■ Exercise prompt
The answer should consist of each line from the data below that includes "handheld".

*** Opening of Raw data ***

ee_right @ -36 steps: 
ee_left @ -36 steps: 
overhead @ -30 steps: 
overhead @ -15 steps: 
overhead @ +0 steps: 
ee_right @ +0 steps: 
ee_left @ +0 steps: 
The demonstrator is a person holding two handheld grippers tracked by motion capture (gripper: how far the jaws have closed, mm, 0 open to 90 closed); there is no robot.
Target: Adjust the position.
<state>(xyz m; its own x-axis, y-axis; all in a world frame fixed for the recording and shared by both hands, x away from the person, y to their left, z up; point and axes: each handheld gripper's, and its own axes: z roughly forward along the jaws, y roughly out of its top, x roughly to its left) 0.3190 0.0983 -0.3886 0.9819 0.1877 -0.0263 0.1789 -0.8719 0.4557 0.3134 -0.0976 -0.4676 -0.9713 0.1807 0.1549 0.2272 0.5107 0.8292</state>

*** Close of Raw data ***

■ Task response
The demonstrator is a person holding two handheld grippers tracked by motion capture (gripper: how far the jaws have closed, mm, 0 open to 90 closed); there is no robot.
<state>(xyz m; its own x-axis, y-axis; all in a world frame fixed for the recording and shared by both hands, x away from the person, y to their left, z up; point and axes: each handheld gripper's, and its own axes: z roughly forward along the jaws, y roughly out of its top, x roughly to its left) 0.3190 0.0983 -0.3886 0.9819 0.1877 -0.0263 0.1789 -0.8719 0.4557 0.3134 -0.0976 -0.4676 -0.9713 0.1807 0.1549 0.2272 0.5107 0.8292</state>

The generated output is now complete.